Exercise prompt: Set down exactly the lines in the records below that run from the line with "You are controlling" to the line with "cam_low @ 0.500", inclusive, and nothing more.

Provided material:
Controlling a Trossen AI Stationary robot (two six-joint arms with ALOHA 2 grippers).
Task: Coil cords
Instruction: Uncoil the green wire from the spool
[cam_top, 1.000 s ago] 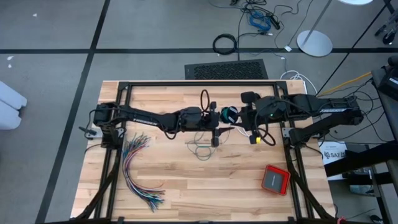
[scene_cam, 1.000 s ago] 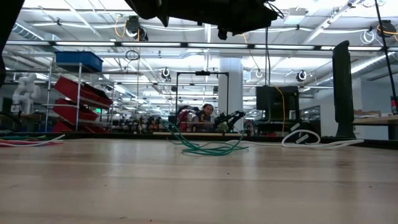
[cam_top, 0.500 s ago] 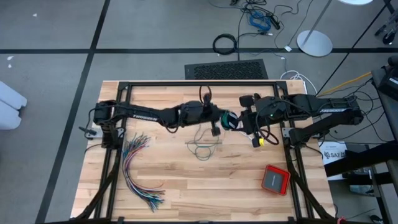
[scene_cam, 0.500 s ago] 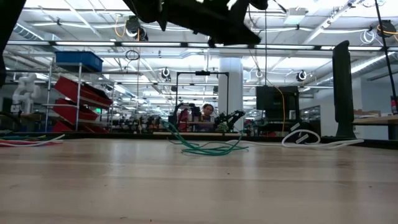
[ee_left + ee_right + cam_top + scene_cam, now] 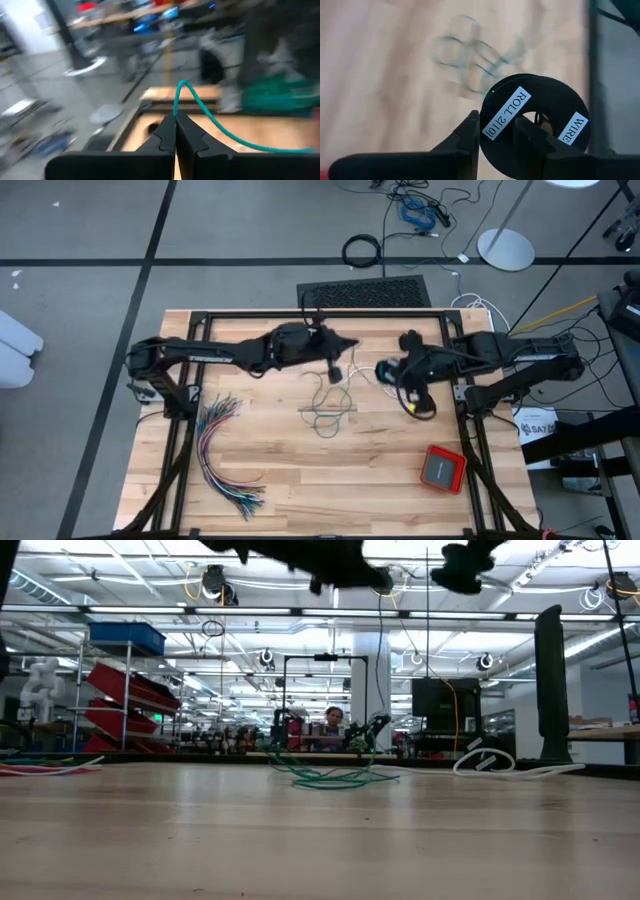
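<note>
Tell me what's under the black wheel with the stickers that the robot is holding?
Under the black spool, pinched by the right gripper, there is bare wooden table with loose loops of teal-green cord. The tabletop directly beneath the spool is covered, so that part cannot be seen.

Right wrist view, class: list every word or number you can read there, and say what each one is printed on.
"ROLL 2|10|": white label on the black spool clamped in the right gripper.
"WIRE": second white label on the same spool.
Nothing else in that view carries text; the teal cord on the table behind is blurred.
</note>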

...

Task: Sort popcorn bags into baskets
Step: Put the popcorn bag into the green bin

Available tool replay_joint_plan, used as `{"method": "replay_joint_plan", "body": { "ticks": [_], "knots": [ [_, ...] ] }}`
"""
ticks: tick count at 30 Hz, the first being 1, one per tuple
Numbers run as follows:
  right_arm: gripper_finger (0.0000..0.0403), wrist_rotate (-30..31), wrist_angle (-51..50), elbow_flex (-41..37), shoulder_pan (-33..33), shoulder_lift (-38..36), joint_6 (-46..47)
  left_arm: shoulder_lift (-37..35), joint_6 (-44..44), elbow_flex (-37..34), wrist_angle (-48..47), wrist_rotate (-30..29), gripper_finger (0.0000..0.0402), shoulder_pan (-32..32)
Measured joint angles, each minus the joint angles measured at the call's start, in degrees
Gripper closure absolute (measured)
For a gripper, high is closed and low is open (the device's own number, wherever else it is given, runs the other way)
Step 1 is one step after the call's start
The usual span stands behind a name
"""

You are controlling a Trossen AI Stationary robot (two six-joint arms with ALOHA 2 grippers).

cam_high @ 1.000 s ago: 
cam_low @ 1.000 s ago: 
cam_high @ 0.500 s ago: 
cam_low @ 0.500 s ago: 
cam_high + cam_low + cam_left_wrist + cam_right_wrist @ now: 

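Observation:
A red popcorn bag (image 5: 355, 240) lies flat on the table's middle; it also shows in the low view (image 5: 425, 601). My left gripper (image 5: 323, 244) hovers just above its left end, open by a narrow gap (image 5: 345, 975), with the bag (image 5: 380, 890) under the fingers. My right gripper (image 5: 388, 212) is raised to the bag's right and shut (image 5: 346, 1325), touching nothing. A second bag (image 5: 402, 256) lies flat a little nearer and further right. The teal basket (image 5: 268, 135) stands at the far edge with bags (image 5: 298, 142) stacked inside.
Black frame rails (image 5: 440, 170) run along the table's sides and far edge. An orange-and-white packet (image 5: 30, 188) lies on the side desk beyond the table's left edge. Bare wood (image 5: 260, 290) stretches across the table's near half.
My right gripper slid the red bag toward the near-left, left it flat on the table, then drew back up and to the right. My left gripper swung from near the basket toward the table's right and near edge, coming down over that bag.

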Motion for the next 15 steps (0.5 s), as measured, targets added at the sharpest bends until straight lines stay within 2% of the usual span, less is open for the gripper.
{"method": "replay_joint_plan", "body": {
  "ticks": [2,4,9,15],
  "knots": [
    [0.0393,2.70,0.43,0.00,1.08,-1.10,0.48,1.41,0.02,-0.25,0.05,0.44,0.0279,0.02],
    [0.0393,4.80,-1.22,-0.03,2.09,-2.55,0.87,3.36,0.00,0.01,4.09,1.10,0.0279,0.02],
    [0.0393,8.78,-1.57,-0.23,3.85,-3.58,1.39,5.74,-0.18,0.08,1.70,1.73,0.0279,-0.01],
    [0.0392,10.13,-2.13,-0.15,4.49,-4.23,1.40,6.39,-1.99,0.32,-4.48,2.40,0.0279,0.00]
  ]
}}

Response to this exercise:
You are controlling a Trossen AI Stationary robot (two six-joint arms with ALOHA 2 grippers).

cam_high @ 1.000 s ago: 
cam_low @ 1.000 s ago: 
cam_high @ 0.500 s ago: 
cam_low @ 0.500 s ago: 

The complete answer has been given.